Brief
Write the data out again exactly, with no pictures.

Input data

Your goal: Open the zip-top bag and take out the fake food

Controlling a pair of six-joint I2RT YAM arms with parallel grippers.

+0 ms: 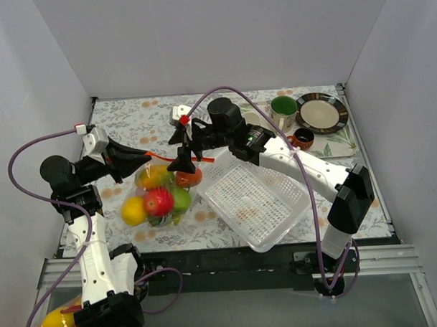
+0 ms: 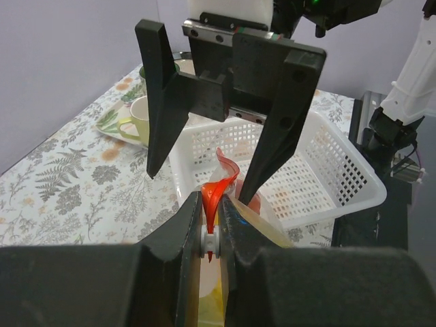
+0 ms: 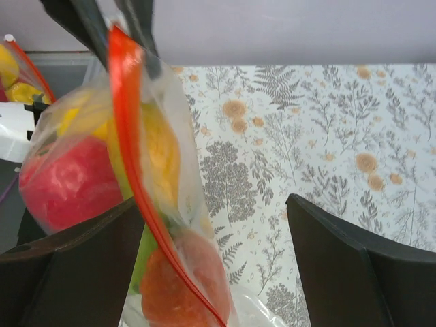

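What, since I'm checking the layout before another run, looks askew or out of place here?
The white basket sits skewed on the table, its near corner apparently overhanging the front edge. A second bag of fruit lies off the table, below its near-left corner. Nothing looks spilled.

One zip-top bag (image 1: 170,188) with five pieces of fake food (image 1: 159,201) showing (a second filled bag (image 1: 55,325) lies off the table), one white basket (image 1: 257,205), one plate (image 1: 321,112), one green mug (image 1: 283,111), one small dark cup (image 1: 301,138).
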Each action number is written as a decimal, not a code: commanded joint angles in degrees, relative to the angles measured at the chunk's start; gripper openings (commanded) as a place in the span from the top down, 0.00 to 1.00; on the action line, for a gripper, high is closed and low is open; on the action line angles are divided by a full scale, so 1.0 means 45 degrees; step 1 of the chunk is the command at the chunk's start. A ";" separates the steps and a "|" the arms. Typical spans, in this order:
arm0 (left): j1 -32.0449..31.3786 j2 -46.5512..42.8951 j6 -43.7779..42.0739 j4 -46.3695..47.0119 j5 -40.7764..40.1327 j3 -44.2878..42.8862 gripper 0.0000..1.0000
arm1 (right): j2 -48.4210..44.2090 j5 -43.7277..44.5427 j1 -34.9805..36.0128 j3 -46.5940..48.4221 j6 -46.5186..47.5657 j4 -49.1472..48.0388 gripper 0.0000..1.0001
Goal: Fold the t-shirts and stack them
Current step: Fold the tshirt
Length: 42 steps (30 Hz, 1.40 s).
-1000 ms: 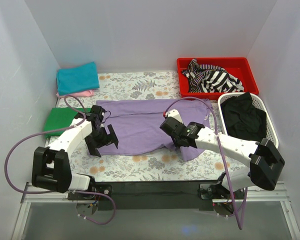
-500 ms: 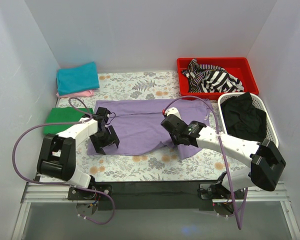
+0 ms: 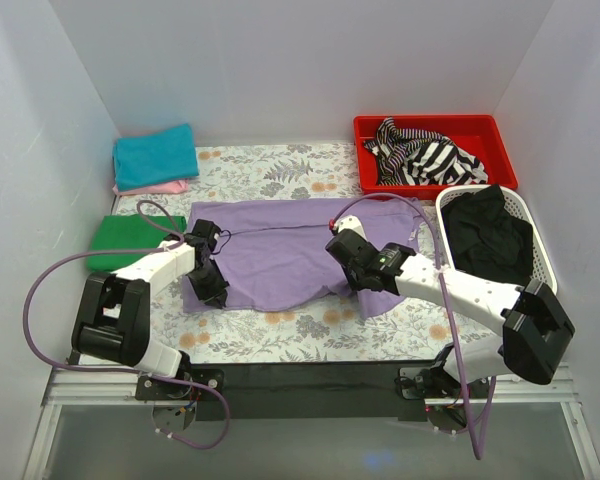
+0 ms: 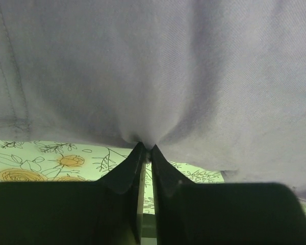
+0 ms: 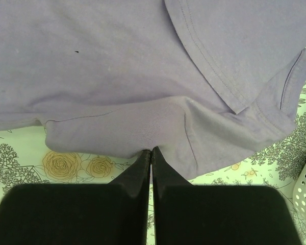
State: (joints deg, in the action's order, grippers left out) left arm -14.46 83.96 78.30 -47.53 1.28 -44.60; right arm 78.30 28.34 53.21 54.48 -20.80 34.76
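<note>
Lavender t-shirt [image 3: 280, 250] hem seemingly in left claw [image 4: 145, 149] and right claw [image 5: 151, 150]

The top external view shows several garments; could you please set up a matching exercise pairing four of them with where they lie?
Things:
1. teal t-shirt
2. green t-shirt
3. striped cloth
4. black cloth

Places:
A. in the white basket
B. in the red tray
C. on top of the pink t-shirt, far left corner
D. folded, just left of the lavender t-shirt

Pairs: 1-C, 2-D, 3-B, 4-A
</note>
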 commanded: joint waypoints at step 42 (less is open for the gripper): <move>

Exercise solution
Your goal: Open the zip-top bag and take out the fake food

Controlling a pair of six-joint I2RT YAM arms with parallel grippers.

+0 ms: 
+0 ms: 
+0 ms: 

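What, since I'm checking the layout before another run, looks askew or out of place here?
The white basket sits skewed on the table, its near corner apparently overhanging the front edge. A second bag of fruit lies off the table, below its near-left corner. Nothing looks spilled.

One zip-top bag (image 1: 170,188) with five pieces of fake food (image 1: 159,201) showing (a second filled bag (image 1: 55,325) lies off the table), one white basket (image 1: 257,205), one plate (image 1: 321,112), one green mug (image 1: 283,111), one small dark cup (image 1: 301,138).
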Each action number is written as a decimal, not a code: commanded joint angles in degrees, relative to the angles measured at the chunk's start; gripper openings (commanded) as a place in the span from the top down, 0.00 to 1.00; on the action line, for a gripper, high is closed and low is open; on the action line angles are divided by a full scale, so 1.0 means 45 degrees; step 1 of the chunk is the command at the chunk's start. A ";" separates the steps and a "|" the arms. Typical spans, in this order:
arm0 (left): j1 -32.0449..31.3786 j2 -46.5512..42.8951 j6 -43.7779..42.0739 j4 -46.3695..47.0119 j5 -40.7764..40.1327 j3 -44.2878..42.8862 gripper 0.0000..1.0000
arm1 (right): j2 -48.4210..44.2090 j5 -43.7277..44.5427 j1 -34.9805..36.0128 j3 -46.5940..48.4221 j6 -46.5186..47.5657 j4 -49.1472..48.0388 gripper 0.0000..1.0001
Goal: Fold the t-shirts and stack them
Current step: Fold the tshirt
Length: 42 steps (30 Hz, 1.40 s).
-1000 ms: 
-500 ms: 
+0 ms: 
+0 ms: 
+0 ms: 
State: (joints deg, in the action's order, grippers left out) left arm -14.46 83.96 78.30 -47.53 1.28 -44.60; right arm 78.30 28.34 53.21 54.48 -20.80 34.76
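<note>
Lavender t-shirt [image 3: 280, 250] hem seemingly in left claw [image 4: 145, 149] and right claw [image 5: 151, 150]

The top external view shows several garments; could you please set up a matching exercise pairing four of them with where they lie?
Things:
1. teal t-shirt
2. green t-shirt
3. striped cloth
4. black cloth

Places:
A. in the white basket
B. in the red tray
C. on top of the pink t-shirt, far left corner
D. folded, just left of the lavender t-shirt

Pairs: 1-C, 2-D, 3-B, 4-A
</note>
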 commanded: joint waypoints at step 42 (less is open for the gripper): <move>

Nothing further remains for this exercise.